Op.
105 Symphonie Nr. 7 C-Dur
In
einem Satz, vollendet 1924. Erstaufführung (unter dem Namen Fantasia
sinfonica)
am 24. März 1924 in Stockholm (Orchester des Konzertvereins,
Dirigent Jean
Sibelius).
Sibelius
hatte es in den Jahren 1923–1924, in der Entstehungszeit seiner Symphonie
Nr. 7, alles andere als leicht. Er hatte auf einer Tournee in
Stockholm, Rom und Göteborg sehr erfolgreich dirigiert, aber vor
dem letzten Konzert hatte er Alkohol genossen. Gleich nach dem
Anfang des Konzerts brach Sibelius dieses ab, in der Meinung, er
befände sich in einer Probe.

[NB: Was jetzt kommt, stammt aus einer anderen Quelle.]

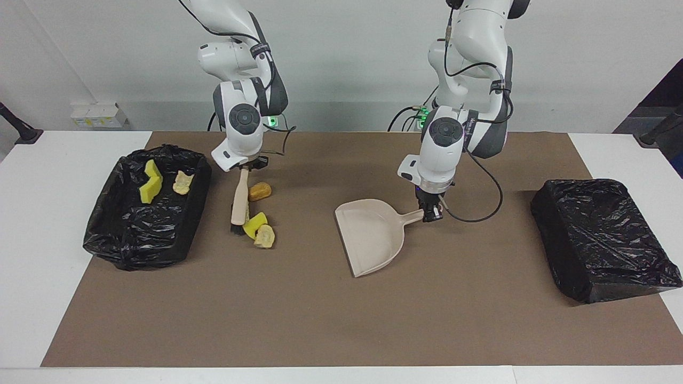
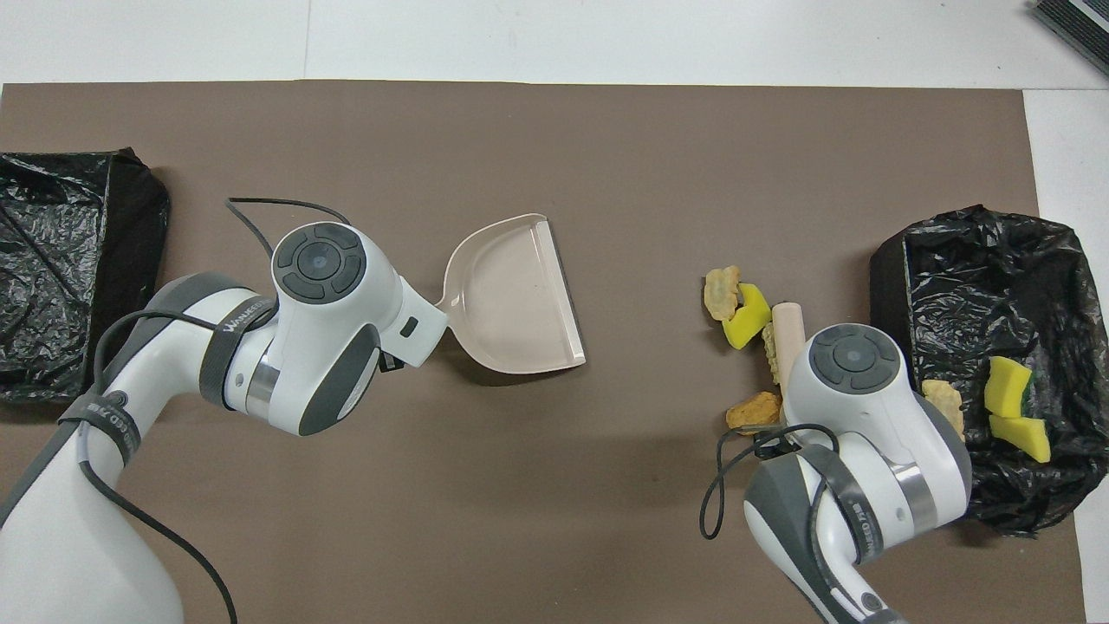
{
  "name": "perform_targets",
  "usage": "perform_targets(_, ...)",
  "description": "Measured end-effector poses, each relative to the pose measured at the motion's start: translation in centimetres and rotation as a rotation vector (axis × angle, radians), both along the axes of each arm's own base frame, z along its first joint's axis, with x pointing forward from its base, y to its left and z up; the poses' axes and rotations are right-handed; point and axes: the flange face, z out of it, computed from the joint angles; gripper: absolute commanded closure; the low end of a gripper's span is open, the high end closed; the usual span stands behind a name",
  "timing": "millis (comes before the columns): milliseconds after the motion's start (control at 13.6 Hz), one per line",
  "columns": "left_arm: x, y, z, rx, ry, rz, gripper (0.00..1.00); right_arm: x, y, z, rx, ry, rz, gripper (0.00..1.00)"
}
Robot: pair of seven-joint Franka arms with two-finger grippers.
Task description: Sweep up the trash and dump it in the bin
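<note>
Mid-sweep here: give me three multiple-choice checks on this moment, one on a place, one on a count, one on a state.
1. The brush bristles rest:
A. in the dustpan
B. against the yellow sponge chunk
C. in the lined bin

2. Scraps lying in the bin at the right arm's end:
A. none
B. three
C. six

3. The dustpan is:
A. empty on the mat
B. heaped with scraps
C. tipped over a bin

Key: 1 B, the bristles touch the sponge chunk. 2 B, two yellow sponges and one tan lump show there. 3 A, its tray is bare, the left gripper holding its handle.

Scraps (image 1: 260,226) beside brush (image 1: 239,205) — dustpan (image 1: 373,236) mid-table, between two bins (image 1: 144,213).
</note>
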Motion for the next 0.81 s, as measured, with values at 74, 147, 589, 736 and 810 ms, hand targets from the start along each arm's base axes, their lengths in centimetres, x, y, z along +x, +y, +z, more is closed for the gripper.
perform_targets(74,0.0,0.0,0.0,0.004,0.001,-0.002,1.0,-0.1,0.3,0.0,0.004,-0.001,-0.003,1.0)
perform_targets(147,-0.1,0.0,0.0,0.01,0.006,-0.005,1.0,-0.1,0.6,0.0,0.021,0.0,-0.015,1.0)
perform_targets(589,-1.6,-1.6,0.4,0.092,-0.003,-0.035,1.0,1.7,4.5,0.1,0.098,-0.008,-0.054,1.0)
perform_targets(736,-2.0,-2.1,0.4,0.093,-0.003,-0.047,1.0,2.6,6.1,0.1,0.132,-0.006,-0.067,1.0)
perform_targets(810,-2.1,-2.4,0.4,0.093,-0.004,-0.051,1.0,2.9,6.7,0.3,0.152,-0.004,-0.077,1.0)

Danach verlief das Konzert ohne
Schwierigkeiten, aber Aino Sibelius, die im Publikum saß, war
entsetzt. „In meinen Ohren klang alles wie ein fürchterliches
Chaos, ich war wie in Todesangst“, erinnerte sie sich später.
Sibelius
war gewohnt, Alkohol zu genießen, um sein Lampenfieber und das
mit dem Alter schlimmer werdende Zittern der Hände zu mildern.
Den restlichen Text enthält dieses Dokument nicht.